_Directions for this task_
Starting at the first line and ending at the one with "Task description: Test", give the lines of the listing again exactly, and nothing else; skip the pictures.

_Dataset excerpt_

'''

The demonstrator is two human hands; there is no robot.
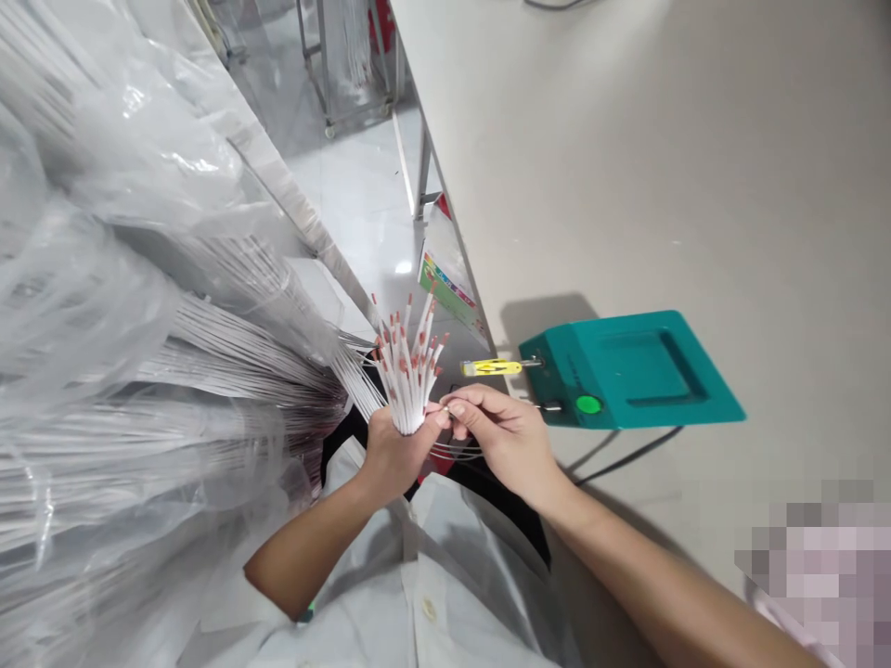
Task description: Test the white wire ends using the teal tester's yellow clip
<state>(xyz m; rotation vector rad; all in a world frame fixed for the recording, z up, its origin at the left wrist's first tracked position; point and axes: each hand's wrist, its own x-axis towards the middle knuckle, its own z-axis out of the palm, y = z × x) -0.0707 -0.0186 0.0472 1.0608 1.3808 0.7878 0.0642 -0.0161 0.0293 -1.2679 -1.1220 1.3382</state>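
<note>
My left hand (395, 459) is closed around a bundle of white wires (410, 385) whose tips are reddish-copper and fan upward. My right hand (502, 436) meets it at the left thumb, with thumb and forefinger pinched on what looks like a thin wire; its end is mostly hidden by the fingers. A few thin wires (456, 453) curve between the two hands. Just right of them, on the table, stands a teal machine (644, 371) with a green button (589, 404). A yellow clip-like piece (491, 368) sticks out from its side toward the bundle.
Many long white wires (237, 343) under clear plastic wrap (83, 269) fill the left side. The pale table (668, 186) spans the right. Black cables (630, 455) leave the machine. A wheeled metal rack (348, 111) stands beyond. A blurred pinkish shape (828, 584) is at lower right.
</note>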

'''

_Written solution_
The demonstrator is two human hands; there is no robot.
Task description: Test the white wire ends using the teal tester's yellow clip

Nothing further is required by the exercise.